Aktienmarkt beginnt leichter

(bo/dapd). Der deutsche Aktienmarkt hat am Montag die neue Handelswoche mit Verlusten begonnen. In den ersten Minuten verlor der Leitindex DAX 0,6 Prozent auf 6.692 Punkte. Der MDAX büßte ebenfalls 0,6 Prozent auf 9.294 Zähler ein. Der TecDAX sank um 0,5 Prozent auf 779 Zähler.

Die Vorgaben der Wall Street seien leicht negativ, in Asien entwickelten sich die Kurse uneinheitlich, sagten Händler. "Aufgrund der guten Verfassung des Marktes könnten die Verluste aber schon bald wieder aufgeholt werden", hieß es im Handel.
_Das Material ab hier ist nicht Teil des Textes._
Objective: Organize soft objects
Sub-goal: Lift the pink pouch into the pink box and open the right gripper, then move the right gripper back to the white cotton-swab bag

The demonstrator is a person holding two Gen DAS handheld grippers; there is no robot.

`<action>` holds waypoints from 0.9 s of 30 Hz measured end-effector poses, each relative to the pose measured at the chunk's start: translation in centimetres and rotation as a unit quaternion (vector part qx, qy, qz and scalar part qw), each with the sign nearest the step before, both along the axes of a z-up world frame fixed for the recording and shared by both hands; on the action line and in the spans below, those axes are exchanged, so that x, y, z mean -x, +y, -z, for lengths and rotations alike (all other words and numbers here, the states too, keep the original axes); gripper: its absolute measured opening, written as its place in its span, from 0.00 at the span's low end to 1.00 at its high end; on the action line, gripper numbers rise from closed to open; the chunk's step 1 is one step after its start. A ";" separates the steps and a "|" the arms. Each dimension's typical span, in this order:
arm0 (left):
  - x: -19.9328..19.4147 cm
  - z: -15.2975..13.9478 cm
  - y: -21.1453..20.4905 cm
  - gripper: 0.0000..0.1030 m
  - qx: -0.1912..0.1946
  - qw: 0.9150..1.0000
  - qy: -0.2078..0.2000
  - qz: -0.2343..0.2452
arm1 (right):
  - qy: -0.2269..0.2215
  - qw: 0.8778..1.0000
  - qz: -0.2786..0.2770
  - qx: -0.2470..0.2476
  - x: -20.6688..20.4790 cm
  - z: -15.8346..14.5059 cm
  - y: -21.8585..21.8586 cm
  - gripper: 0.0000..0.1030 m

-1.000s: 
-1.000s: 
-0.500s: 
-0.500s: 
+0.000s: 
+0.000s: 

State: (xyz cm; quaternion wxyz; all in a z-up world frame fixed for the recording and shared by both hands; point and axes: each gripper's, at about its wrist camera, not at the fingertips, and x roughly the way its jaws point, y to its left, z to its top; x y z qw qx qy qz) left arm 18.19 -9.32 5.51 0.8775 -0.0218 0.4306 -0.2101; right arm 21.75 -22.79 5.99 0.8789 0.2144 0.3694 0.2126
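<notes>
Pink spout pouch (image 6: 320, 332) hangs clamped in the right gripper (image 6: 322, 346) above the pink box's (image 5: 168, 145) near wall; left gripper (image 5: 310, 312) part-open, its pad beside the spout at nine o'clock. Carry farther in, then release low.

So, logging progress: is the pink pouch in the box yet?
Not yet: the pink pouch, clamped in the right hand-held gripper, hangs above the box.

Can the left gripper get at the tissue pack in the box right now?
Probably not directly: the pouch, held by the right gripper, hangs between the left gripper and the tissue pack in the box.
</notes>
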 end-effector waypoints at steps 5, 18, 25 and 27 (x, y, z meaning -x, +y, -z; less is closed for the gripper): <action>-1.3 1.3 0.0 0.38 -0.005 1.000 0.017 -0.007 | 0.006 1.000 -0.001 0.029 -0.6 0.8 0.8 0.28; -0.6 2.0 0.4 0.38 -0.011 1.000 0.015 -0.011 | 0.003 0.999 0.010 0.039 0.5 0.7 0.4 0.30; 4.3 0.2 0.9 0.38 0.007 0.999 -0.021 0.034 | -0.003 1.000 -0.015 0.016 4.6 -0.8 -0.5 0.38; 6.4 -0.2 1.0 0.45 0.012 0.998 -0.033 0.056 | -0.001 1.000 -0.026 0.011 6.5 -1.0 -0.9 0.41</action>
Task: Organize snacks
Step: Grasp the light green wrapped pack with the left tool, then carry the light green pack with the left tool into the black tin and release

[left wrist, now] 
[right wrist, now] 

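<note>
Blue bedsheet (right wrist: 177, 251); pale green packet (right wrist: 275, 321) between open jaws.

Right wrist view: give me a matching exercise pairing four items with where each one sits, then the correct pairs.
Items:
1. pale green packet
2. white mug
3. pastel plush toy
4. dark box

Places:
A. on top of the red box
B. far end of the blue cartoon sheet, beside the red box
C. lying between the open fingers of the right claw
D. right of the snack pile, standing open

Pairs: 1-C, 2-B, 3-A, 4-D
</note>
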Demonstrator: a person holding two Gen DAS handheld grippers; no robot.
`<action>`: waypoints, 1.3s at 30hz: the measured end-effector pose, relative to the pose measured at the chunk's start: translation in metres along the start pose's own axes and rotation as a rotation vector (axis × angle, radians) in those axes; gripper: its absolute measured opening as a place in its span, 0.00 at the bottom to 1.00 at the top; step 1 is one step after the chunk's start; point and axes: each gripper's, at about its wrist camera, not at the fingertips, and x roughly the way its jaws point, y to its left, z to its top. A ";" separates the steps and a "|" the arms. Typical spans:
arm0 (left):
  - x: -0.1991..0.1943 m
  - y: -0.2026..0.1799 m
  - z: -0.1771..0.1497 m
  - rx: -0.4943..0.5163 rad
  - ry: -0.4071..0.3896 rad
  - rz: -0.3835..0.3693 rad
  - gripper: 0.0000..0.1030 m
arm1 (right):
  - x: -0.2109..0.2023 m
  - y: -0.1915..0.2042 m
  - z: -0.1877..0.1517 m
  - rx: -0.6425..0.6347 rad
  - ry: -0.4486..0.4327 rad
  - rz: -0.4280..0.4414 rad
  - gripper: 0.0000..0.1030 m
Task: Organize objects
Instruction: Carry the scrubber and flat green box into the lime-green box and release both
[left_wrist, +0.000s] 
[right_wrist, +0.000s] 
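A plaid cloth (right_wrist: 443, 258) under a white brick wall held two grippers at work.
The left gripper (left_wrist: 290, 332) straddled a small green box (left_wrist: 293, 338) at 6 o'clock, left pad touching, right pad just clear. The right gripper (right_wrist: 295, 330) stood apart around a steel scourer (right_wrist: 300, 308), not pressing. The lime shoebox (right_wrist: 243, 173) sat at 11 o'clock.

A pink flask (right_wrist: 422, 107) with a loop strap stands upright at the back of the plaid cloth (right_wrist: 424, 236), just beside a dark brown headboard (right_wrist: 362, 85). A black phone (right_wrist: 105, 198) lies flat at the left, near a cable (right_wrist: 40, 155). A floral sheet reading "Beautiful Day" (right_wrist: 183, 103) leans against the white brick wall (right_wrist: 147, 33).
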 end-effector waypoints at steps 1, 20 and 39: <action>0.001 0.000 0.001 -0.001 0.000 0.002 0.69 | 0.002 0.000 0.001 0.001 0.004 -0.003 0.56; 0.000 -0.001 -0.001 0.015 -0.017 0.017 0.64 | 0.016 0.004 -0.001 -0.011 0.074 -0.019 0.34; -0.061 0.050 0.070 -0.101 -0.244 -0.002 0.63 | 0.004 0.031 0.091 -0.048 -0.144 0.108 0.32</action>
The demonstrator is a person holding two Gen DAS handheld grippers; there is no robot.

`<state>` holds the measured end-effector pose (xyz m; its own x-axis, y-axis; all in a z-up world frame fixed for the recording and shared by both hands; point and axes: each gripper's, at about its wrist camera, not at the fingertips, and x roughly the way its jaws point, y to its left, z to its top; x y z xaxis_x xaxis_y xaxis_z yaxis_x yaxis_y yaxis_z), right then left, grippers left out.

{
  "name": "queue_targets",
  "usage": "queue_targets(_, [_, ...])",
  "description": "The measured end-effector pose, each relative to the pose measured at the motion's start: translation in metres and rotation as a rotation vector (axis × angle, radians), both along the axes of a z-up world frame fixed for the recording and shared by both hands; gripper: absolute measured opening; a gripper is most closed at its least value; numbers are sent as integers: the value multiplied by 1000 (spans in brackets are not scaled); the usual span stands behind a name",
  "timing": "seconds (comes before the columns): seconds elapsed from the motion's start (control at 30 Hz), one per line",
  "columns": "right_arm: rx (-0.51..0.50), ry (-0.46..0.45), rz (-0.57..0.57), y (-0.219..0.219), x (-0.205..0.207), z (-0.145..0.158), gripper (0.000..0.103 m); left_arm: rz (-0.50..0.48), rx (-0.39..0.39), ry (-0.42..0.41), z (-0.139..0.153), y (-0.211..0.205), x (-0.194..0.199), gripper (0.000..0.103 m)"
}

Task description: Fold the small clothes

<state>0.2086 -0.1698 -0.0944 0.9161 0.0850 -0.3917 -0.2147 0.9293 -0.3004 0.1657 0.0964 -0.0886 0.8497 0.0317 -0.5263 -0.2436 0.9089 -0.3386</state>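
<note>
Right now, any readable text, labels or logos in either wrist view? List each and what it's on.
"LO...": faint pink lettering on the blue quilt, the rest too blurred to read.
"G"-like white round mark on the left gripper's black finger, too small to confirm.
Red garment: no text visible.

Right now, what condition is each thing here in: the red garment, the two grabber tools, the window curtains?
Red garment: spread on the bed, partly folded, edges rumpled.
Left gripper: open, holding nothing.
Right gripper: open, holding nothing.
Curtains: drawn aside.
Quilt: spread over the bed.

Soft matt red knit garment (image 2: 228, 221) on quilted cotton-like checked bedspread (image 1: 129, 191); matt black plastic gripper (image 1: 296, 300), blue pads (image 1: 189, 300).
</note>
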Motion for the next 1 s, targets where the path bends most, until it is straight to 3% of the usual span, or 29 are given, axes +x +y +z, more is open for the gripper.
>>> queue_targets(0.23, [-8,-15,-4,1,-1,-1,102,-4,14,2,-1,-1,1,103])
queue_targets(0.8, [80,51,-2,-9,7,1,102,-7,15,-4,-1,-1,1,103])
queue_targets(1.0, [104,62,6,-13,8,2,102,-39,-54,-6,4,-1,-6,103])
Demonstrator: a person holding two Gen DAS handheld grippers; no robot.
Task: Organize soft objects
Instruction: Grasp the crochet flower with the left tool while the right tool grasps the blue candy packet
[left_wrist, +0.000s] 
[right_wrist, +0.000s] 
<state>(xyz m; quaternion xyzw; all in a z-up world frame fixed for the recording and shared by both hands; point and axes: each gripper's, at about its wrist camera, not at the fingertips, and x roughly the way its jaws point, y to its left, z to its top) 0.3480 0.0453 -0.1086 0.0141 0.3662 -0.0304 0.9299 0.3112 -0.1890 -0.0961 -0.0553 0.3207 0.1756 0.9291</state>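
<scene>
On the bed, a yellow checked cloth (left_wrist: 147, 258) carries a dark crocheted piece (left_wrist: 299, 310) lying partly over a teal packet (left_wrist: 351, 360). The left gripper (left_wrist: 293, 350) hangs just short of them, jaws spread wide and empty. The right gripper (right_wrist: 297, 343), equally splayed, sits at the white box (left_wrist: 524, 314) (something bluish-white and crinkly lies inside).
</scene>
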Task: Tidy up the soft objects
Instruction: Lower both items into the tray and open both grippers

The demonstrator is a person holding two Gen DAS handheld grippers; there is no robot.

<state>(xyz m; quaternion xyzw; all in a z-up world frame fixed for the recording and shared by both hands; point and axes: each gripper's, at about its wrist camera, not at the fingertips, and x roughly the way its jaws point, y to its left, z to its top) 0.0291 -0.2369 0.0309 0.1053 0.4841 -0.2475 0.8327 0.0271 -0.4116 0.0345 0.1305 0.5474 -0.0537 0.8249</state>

Die US-Börsen hatten am Freitag belastet von Sorgen über die europäische Schuldenkrise und Befürchtungen über die chinesische Geldpolitik leichter geschlossen. An den chinesischen Aktienmärkten war es angesichts der Sorge vor neuerlichen geldpolitischen Straffungen zu herben Kursverlusten gekommen. In Europa sorgten Spekulationen über ein Rettungspaket für Irland für Unruhe. Der G20-Gipfel habe naturgemäß wenig gebracht, hieß es. An der New Yorker Wall Street verlor der Dow-Jones-Index 0,8 Prozent auf 11.193 Punkte. Der technologielastigere Nasdaq Composite fiel um 1,5 Prozent auf 2.518 Zähler.

Der Euro kostete am Morgen 1,3650 Dollar. Die Europäische Zentralbank ( EZB ) hatte am Freitag einen Referenzkurs von 1,3711 Dollar festgestellt. Händler verwiesen auf die schwelende Schuldenkrise in Europas Peripherie. Ein weiteres Abrutschen der Gemeinschaftswährung zum Dollar werde indes von einer zwischenzeitlichen Erleichterung in der Irland-Frage verhindert.

Im DAX begannen nahezu alle Werte leichter. Ganz oben auf den Verkaufslisten standen HeidelbergCement und büßten 2,3 Prozent auf 40,17 Euro ein. K+S sanken um 2,0 Prozent auf 48,97 Euro. Am Morgen hatte BHP Billiton die Übernahme von Potash abgesagt. "Die Bewertung wurde von dieser Fantasie aufgebläht, jetzt dürfte die Luft aus der Aktie entweichen", hatte ein Marktteilnehmer vor Handelsbeginn zum K+S-Papier gesagt. Infineon gaben 1,5 Prozent auf 5,92 Euro nach. Aufschläge verbuchten am anderen Ende einzig MAN und Henkel. Dabei legten die Papiere des Lkw- und Maschinenherstellers 6,0 Prozent auf 87,25 Euro zu. Grund seien die Spekulationen um eine Übernahme durch Scania.

In der zweiten Reihe ermäßigten sich Rheinmetall nach der Vorlage von Zahlen um 2,7 Prozent auf 50,40 Euro. Das Zahlenwerk sei zwar etwas über den Erwartungen ausgefallen, dürfte aber nicht ausreichen, um neue Kursfantasie in der Aktie auszulösen, mutmaßten Händler. ProSiebenSat.1 verbilligten sich um 1,6 Prozent auf 19,97 Euro. Gesucht waren hingegen Celesio, die sich um 0,9 Prozent auf 18,71 Euro verteuerten. Vossloh stiegen um 0,8 Prozent auf 90,89 Euro.

Im TecDAX verloren allen voran Conergy und fielen um 3,0 Prozent auf 0,42 Euro. ADVA gaben 1,37 Prozent auf 5,22 Euro nach. Bechtle fielen ebenso um 1,7 Prozent auf 28,07 Euro. Am anderen Ende verteuerten sich Manz Automation um 2,6 Prozent auf 48,22 Euro. Jenoptik zogen um 1,0 Prozent auf 5,31 Euro an.